- _To do_: What lines of the data below hold the string "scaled"? Copy each one.

- _Recorded information_:
.....
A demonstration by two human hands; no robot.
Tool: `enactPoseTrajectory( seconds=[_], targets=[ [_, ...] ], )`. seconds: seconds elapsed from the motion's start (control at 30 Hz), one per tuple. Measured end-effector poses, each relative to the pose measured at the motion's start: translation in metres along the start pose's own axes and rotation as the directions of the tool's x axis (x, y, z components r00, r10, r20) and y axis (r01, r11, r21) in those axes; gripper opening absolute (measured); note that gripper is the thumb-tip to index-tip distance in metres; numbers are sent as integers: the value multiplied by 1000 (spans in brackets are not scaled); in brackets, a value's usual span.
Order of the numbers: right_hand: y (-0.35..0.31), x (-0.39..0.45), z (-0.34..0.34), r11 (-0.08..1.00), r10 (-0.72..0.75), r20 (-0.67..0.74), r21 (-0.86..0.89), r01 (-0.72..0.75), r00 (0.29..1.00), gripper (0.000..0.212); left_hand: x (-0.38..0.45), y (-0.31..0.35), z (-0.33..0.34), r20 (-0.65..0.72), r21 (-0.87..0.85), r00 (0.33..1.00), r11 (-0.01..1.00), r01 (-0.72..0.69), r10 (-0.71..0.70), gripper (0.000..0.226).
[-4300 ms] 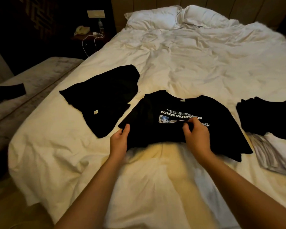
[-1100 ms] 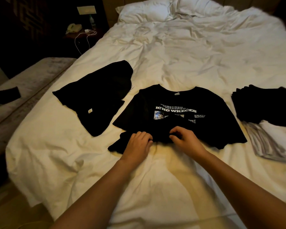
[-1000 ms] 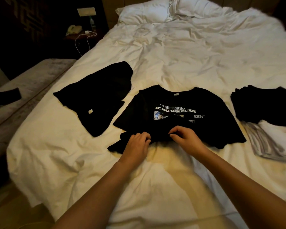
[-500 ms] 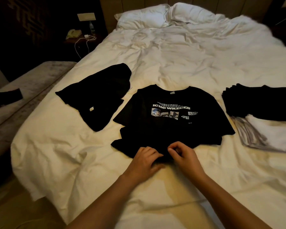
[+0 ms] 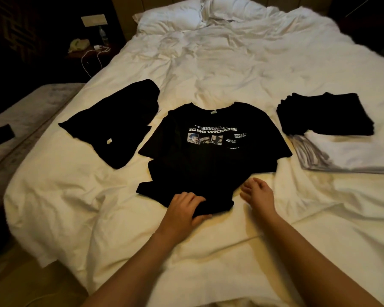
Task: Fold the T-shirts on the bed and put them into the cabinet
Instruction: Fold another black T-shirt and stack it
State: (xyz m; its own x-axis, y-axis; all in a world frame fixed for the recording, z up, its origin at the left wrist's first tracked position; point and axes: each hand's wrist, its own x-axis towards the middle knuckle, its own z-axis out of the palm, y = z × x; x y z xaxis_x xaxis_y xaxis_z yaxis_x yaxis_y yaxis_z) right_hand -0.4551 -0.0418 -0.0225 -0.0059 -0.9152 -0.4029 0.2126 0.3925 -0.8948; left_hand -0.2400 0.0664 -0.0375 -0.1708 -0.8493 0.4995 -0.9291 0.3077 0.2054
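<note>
Pinching the printed T-shirt (image 5: 211,156) hem, left hand (image 5: 184,209); right hand (image 5: 258,193) open beside folded stack (image 5: 326,114)

Your bed (image 5: 220,69) is carrying everything under a rumpled white duvet. A printed black T-shirt (image 5: 211,156) is lying flat near the front edge, collar toward the pillows (image 5: 186,14). A second black shirt (image 5: 118,122) is lying loosely to its left, apart from it. On the right, a folded black stack (image 5: 326,114) is sitting on the duvet, its near edge overlapping a white folded pile (image 5: 350,154).
</note>
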Motion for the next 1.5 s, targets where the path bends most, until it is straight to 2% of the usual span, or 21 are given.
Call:
enactPoseTrajectory(
  seconds=[0.07,0.17,0.33,0.37,0.43,0.5,0.63,0.73,0.83,0.93,1.0,1.07,1.13,1.23,1.3,1.37,1.4,1.43,1.5],
  targets=[
    [-9,9,5,990,80,44,117,-85,996,36,6,13,5,-33,16,996,997,-78,79,46],
    [-17,17,7,974,136,79,171,-148,988,30,20,33,16,-18,35,980,980,-197,198,41],
    [-23,26,1,971,173,1,169,-170,985,10,41,31,24,-64,-76,979,977,-198,193,22],
    [-24,27,0,977,153,-8,152,-150,988,6,44,32,21,-69,-151,989,979,-137,127,23],
    [-26,28,-5,992,88,-16,94,-86,996,8,50,37,9,-3,-363,983,917,168,-181,20],
    [-28,29,-10,999,14,-16,31,-14,1000,10,59,38,0,158,-519,874,715,469,-459,9],
    [-29,28,-16,982,-181,-15,-64,180,983,17,74,23,-1,230,-648,684,415,638,-693,17],
    [-22,23,-17,827,-405,220,-326,458,887,26,78,9,7,258,-645,531,265,717,-807,26],
    [-14,36,-20,522,-483,403,-581,625,778,44,82,-1,12,257,-642,470,214,736,-844,26],
    [-13,55,-18,264,-516,507,-673,691,690,53,85,-3,12,243,-631,494,251,734,-835,23],
    [-16,65,-13,153,-507,557,-693,704,658,51,86,-4,12,221,-614,537,312,725,-814,22],
    [-18,73,-6,92,-493,597,-688,720,633,39,88,-5,11,211,-596,558,347,724,-803,24],
    [-22,78,0,116,-481,613,-664,738,627,23,90,-7,11,203,-593,552,347,727,-809,25],
    [-29,80,3,226,-457,634,-596,771,624,22,93,-11,12,182,-603,515,318,732,-838,24],
    [-40,79,2,301,-487,620,-543,784,615,17,96,-14,10,207,-632,459,240,737,-864,22],
    [-53,75,-2,313,-538,591,-521,794,600,16,100,-13,7,273,-697,398,105,709,-876,21],
    [-59,73,-4,331,-551,578,-511,793,602,16,102,-10,3,303,-720,389,58,691,-870,20],
    [-64,71,-6,397,-543,553,-494,773,632,14,104,-8,0,322,-733,404,44,678,-856,19],
    [-74,62,-11,601,-476,492,-424,678,729,11,106,0,-7,340,-745,493,91,661,-801,20]
  ],
)
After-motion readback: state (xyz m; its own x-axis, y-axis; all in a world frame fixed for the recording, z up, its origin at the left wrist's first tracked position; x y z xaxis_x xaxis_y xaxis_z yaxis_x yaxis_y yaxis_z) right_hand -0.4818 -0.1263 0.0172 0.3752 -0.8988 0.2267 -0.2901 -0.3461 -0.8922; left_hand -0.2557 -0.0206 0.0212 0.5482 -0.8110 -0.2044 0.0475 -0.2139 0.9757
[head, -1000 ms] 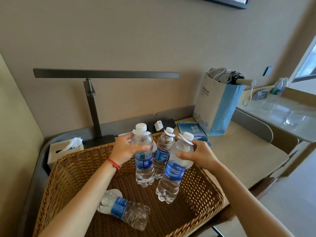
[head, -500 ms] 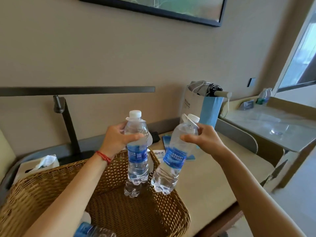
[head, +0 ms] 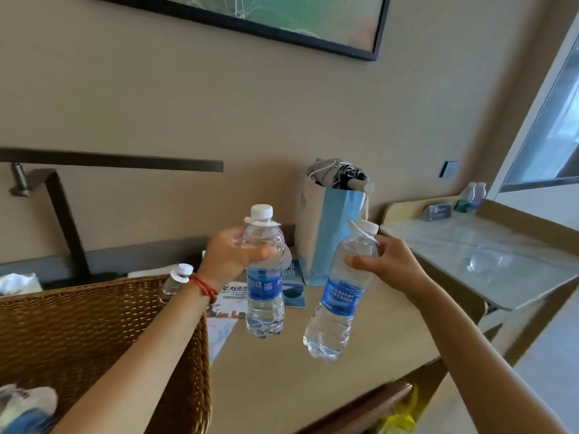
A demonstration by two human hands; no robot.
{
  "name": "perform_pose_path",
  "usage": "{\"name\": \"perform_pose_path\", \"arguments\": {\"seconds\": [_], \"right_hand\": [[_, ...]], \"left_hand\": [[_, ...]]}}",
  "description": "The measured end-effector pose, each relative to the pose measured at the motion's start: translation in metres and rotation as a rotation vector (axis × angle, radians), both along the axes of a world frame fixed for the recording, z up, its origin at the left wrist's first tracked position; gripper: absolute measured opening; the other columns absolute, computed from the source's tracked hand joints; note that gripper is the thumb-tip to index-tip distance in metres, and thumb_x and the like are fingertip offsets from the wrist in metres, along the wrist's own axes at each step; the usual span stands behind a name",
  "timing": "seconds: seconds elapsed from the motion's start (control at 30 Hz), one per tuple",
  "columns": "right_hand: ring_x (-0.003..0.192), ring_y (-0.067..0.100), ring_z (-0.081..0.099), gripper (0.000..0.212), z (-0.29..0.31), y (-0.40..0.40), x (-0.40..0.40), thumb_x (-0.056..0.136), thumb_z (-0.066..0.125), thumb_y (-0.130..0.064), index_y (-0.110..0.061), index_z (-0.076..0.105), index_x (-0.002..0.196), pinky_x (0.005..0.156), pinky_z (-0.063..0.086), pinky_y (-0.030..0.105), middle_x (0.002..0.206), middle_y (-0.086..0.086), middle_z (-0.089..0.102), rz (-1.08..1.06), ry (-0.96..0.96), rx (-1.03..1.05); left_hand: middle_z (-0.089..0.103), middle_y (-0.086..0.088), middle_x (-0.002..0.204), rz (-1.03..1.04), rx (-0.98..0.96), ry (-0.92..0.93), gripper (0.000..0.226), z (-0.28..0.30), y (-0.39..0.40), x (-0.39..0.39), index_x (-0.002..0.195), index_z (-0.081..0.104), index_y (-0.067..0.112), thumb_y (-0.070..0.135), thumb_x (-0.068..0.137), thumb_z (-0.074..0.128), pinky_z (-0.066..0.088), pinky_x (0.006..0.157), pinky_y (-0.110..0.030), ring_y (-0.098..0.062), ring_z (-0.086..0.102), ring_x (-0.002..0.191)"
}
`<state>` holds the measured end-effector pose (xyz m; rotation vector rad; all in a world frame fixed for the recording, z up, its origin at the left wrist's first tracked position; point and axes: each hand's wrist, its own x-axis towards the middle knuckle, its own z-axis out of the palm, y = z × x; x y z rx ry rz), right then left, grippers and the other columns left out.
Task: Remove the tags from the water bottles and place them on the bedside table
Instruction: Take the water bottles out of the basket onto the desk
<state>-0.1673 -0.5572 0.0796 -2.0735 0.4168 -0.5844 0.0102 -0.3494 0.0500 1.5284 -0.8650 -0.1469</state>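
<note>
1. The left hand grips a water bottle round its shoulder, thumb across the front, and holds it upright in the air above the table. Held high on the body, the neck stays free, which suits taking off the white tag that sits as a collar under the cap.
2. The right hand grips a second bottle just below the neck, tilted so the cap leans toward 1 o'clock and the base swings toward 7 o'clock. Its own tag is on the neck too.
3. Both forearms reach forward from the lower corners, wrists raised; a red string bracelet circles the left wrist. The two bottles hang near each other without touching.
4. At 9 o'clock from the left-hand bottle stands a wicker basket, with a third tagged bottle upright inside and, it seems, another lying at the lower left edge.
5. At 12 o'clock from the bottles a blue paper bag stands on the table, with leaflets lying flat below it.
6. My reading: the bottles are out of the basket and both tags are yet to be removed.
</note>
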Motion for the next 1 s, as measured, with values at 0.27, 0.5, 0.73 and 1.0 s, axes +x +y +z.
{"name": "perform_pose_path", "arguments": {"seconds": [0.27, 0.5, 0.73, 1.0], "right_hand": [[0.087, 0.019, 0.068, 0.033, -0.044, -0.05, -0.006, 0.074, 0.075, -0.021, -0.01, 0.065, 0.104, 0.078, 0.056, 0.032, 0.098, 0.006, 0.07, -0.114, 0.101, -0.024], [0.09, 0.019, 0.067, 0.041, -0.087, -0.085, 0.004, 0.072, 0.076, -0.028, -0.013, 0.063, 0.107, 0.077, 0.057, 0.034, 0.101, 0.002, 0.069, -0.202, 0.175, -0.02], [0.085, 0.015, 0.066, 0.037, -0.123, -0.136, 0.021, 0.065, 0.077, -0.036, -0.029, 0.06, 0.097, 0.074, 0.058, 0.036, 0.096, -0.002, 0.068, -0.227, 0.193, -0.031], [0.075, 0.006, 0.06, 0.041, -0.135, -0.206, 0.057, 0.061, 0.079, -0.036, -0.031, 0.056, 0.094, 0.059, 0.045, 0.016, 0.086, -0.01, 0.062, -0.097, 0.213, -0.113]], "left_hand": [[0.071, 0.008, 0.09, -0.056, 0.112, 0.063, 0.036, -0.044, -0.062, -0.001, 0.088, 0.066, 0.03, 0.014, 0.061, 0.083, 0.05, 0.065, -0.011, 0.0, 0.066, 0.081], [0.069, 0.009, 0.092, -0.043, 0.177, 0.059, 0.042, -0.085, -0.113, 0.009, 0.094, 0.064, 0.029, 0.022, 0.058, 0.085, 0.047, 0.064, -0.011, -0.003, 0.063, 0.082], [0.066, 0.005, 0.1, 0.028, 0.211, 0.095, 0.051, -0.119, -0.153, 0.015, 0.102, 0.061, 0.026, 0.024, 0.057, 0.085, 0.044, 0.065, -0.011, -0.009, 0.061, 0.091], [0.065, 0.005, 0.098, 0.17, 0.205, 0.116, 0.053, -0.137, -0.202, 0.019, 0.106, 0.063, 0.017, 0.014, 0.058, 0.085, 0.043, 0.062, -0.005, 0.003, 0.058, 0.085]]}}
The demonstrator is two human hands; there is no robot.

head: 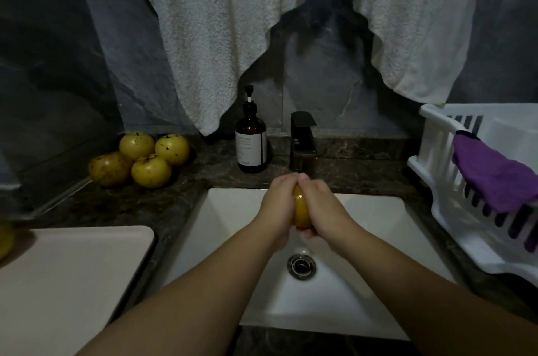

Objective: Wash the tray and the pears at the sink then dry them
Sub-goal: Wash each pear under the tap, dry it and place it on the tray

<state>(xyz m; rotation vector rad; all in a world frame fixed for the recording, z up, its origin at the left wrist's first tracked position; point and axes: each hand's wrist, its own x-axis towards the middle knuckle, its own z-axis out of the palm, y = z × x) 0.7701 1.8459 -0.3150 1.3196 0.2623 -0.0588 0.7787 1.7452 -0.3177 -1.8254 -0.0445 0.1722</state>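
Observation:
A yellow pear point(301, 210) is pressed between my left hand point(279, 204) and my right hand point(320, 207), over the white sink point(227, 227) just in front of the dark faucet point(302, 143). Both palms close around the fruit, so only a narrow strip of it shows. Several more yellow pears point(145, 159) lie in a cluster on the dark counter at the back left. A pale tray point(72, 283) rests on the counter left of the sink. Part of another pear point(5, 239) shows at the left edge.
A brown pump soap bottle point(251, 137) stands left of the faucet. A white dish rack point(471, 210) with a purple cloth point(495, 175) draped over it sits on the right. White towels point(233, 21) hang above the counter. The drain point(301, 265) lies below my hands.

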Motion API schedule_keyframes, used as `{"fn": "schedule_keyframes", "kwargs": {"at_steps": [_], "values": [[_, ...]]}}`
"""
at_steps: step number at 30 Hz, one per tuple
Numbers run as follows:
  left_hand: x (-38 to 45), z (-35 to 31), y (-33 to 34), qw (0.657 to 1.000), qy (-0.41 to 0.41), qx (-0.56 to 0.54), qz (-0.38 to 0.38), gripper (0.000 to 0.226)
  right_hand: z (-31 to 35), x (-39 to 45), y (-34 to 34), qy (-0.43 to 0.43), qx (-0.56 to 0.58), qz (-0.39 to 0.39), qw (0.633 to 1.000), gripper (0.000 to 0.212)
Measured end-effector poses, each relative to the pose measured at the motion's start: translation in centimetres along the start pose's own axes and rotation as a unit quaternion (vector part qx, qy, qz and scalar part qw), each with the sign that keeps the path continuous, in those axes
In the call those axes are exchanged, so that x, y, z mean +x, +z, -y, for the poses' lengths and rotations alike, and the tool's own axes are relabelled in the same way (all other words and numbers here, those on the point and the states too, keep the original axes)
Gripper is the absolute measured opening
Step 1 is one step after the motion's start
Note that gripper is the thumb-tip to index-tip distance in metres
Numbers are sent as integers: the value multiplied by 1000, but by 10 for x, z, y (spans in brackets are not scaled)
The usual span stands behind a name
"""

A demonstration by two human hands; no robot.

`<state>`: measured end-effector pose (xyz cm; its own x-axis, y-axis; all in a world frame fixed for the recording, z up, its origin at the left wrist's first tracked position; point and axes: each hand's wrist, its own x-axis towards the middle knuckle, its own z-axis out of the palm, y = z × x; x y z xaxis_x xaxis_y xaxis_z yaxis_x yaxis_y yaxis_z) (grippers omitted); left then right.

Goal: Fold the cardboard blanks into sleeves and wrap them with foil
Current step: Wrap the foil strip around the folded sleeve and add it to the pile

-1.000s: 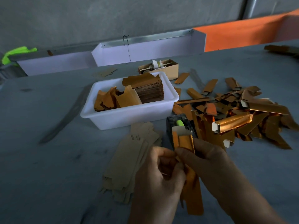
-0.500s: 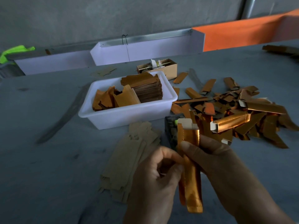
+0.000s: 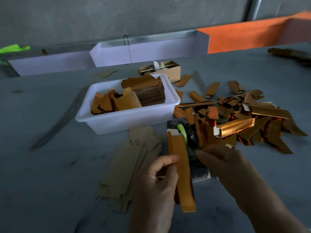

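Note:
My left hand [image 3: 158, 179] grips a long orange foil-wrapped cardboard sleeve [image 3: 181, 167], held upright with its white open end at the top. My right hand [image 3: 223, 163] hovers just right of the sleeve, apart from it, fingers extended toward the black tape dispenser [image 3: 186, 132] with a green roll. A fan of plain brown cardboard blanks [image 3: 127, 167] lies flat on the grey table to the left of my hands. A pile of finished foil sleeves [image 3: 235, 115] spreads out to the right.
A white plastic tub [image 3: 127, 116] holds stacked foil sheets and loose orange pieces behind the blanks. A small brown cardboard box [image 3: 161, 69] sits behind it. White trays [image 3: 151, 49] and an orange panel [image 3: 244, 37] line the table's far edge.
My right hand has let go of the sleeve and moved right, toward the tape dispenser. My left hand alone now holds the sleeve, which has shifted slightly left.

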<state>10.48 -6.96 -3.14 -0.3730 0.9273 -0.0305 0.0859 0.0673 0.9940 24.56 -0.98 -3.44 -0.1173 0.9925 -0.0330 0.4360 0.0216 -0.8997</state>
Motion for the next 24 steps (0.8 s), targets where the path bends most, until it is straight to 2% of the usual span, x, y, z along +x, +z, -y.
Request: {"fn": "schedule_keyframes", "kwargs": {"at_steps": [9, 16, 20, 22, 24], "values": [[-3, 13, 15, 999, 2, 40, 1, 30, 2, 5, 9, -4, -59, -4, 998, 13], [-3, 16, 15, 999, -4, 32, -11, 32, -1, 6, 12, 43, 43, 11, 998, 12], [-3, 17, 16, 999, -31, 15, -11, 30, -3, 1, 19, 51, 176, -41, 982, 8], [-2, 19, 15, 999, -50, -9, -11, 32, 2, -1, 17, 52, 263, -48, 962, 15], [-1, 19, 14, 998, -55, -33, -14, 35, 6, -3, 11, 38, 226, -61, 972, 11]]}}
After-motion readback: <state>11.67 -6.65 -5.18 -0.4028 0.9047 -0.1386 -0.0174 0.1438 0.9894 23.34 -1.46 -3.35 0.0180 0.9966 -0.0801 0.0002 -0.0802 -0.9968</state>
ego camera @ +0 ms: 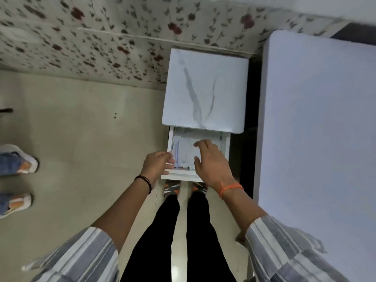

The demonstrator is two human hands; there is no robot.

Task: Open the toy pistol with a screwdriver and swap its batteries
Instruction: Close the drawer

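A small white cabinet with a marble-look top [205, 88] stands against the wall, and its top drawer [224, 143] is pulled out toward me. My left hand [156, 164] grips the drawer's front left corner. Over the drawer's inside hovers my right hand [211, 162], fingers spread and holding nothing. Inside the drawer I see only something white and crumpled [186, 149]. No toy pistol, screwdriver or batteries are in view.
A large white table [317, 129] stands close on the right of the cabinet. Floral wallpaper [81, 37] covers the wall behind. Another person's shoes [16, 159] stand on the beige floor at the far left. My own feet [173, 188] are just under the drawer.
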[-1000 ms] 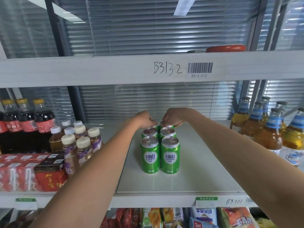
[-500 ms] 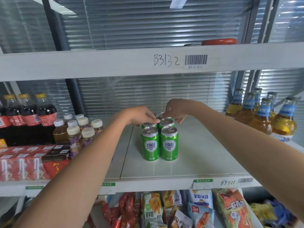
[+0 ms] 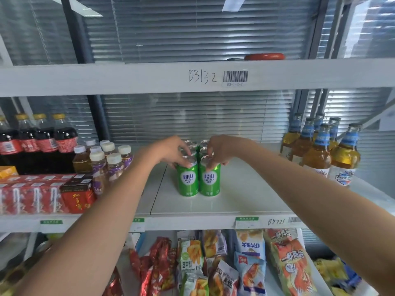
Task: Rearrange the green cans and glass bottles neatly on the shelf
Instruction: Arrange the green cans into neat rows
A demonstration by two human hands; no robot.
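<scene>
On the lower shelf nearest the camera, snack bags (image 3: 252, 272) lie in a loose pile, below the white front edge of the middle shelf (image 3: 213, 223) with its green price tags. On that middle shelf, red drink cartons (image 3: 32, 198) sit at the front left. At the centre stand the green cans (image 3: 198, 178), upright in two touching columns that run back from the front pair; the rear ones are mostly hidden. The left hand (image 3: 171, 151) reaches over the left column, its curled fingers gripping the rim of the front left can. The right hand (image 3: 220, 150) does likewise on the right column, fingertips pinching the top of the front right can. Left of the cans are small white-capped bottles (image 3: 106, 161), with dark cola bottles (image 3: 38, 142) behind them. Well apart to the right, glass bottles (image 3: 320, 150) of amber drink with blue neck labels stand clustered. Farther back are closed blinds (image 3: 192, 118), and above, a shelf beam with a barcode label (image 3: 235, 77).
</scene>
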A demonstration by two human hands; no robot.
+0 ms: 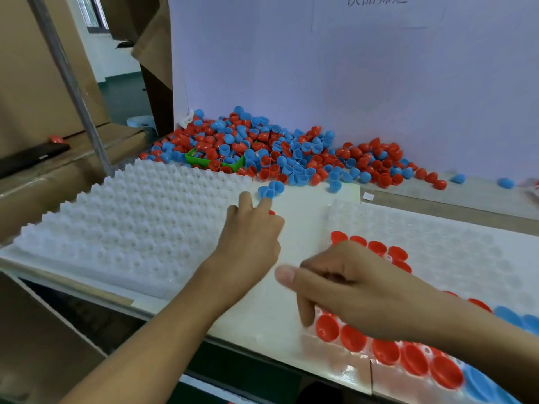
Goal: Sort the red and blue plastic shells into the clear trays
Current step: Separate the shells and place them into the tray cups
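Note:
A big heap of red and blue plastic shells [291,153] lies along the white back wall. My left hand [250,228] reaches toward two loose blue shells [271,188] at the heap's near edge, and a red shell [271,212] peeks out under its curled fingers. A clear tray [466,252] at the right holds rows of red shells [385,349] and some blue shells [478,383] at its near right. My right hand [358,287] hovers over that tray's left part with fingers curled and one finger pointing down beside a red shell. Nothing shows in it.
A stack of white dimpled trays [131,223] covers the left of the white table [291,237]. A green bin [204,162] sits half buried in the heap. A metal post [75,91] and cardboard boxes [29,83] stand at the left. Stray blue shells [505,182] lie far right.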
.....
- _Response below_:
Tool: `enactPoseTrajectory( seconds=[_], targets=[ [_, ...] ], )`. seconds: seconds elapsed from the motion's start (control at 30 Hz), one per tuple. Measured end-effector poses, each relative to the pose measured at the motion's start: translation in metres along the start pose's own axes and rotation as the directions of the tool's x axis (x, y, z components r00, r10, r20) and y axis (r01, r11, r21) in those axes; gripper opening absolute (measured); note that gripper is the thumb-tip to index-tip distance in metres; numbers are sent as integers: the value multiplied by 1000 (spans in brackets are not scaled); in brackets, a value's usual span.
Numbers are sent as integers: the value multiplied by 1000, but by 10 for x, z, y (spans in brackets are not scaled)

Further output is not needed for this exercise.